**TASK TO COMPLETE:**
Give again, word for word, every line below from the one that has "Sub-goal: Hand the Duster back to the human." through the one that has "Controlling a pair", both included, and no others.

**RECORD EXCERPTS:**
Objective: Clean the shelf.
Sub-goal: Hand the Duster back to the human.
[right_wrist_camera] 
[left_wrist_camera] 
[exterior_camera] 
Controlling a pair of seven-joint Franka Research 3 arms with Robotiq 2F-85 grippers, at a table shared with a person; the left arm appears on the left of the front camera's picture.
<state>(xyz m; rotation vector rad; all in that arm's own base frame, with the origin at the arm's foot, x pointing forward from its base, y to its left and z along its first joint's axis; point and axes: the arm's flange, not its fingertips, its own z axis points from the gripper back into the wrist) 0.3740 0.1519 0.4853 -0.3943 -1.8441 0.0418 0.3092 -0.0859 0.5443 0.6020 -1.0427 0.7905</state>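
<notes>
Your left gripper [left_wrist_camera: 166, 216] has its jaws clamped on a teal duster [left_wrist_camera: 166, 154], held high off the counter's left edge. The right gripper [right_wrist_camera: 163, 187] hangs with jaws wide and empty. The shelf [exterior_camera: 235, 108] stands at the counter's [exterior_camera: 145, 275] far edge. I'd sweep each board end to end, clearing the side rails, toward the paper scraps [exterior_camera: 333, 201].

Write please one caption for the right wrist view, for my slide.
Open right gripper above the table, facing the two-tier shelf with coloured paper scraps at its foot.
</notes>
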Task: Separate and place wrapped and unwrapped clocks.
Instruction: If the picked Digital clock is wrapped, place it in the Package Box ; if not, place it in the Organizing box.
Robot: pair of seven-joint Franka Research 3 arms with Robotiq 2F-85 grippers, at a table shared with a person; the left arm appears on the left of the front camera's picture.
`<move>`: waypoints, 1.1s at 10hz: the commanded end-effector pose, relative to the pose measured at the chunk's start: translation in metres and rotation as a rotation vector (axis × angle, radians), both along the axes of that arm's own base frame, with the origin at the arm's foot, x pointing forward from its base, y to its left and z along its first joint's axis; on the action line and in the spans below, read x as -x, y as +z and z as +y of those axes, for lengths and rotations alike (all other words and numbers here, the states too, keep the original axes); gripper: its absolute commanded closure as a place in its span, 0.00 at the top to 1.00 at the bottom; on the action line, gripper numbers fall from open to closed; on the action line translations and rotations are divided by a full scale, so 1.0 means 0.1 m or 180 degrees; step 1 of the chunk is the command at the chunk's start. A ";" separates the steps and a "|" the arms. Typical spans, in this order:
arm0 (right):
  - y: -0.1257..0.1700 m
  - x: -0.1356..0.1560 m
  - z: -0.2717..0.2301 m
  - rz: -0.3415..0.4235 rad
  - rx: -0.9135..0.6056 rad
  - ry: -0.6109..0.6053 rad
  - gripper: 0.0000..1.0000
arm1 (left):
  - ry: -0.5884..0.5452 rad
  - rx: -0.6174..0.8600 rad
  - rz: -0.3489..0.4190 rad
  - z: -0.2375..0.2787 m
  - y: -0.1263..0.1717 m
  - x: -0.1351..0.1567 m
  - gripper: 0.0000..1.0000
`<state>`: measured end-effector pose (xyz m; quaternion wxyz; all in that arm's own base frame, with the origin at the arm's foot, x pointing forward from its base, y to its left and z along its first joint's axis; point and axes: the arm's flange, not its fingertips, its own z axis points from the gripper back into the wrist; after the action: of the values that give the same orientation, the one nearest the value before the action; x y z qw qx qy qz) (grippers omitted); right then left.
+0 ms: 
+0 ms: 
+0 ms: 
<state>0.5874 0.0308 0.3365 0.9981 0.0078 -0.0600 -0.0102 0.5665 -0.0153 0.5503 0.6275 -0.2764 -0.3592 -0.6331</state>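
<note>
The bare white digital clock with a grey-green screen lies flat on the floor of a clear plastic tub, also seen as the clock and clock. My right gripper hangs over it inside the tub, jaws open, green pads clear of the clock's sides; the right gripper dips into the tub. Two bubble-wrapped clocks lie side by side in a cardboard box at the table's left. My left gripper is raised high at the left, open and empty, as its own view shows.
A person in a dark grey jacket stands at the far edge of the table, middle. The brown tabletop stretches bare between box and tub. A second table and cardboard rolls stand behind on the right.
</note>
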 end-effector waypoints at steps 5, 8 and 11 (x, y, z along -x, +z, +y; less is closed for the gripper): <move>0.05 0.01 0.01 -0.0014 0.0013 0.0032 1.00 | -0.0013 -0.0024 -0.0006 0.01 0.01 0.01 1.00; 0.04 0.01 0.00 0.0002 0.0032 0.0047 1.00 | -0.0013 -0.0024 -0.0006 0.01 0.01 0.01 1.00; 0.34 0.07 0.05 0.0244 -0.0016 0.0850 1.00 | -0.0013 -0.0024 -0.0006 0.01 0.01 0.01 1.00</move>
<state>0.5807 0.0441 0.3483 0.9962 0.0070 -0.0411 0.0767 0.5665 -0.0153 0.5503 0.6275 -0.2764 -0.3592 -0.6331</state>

**OUTPUT BELOW:**
Sub-goal: Hand the Duster back to the human.
[right_wrist_camera] 
[left_wrist_camera] 
[exterior_camera] 
Controlling a pair of seven-joint Franka Research 3 arms with Robotiq 2F-85 grippers, at a table shared with a person; the left arm appears on the left of the front camera's picture.

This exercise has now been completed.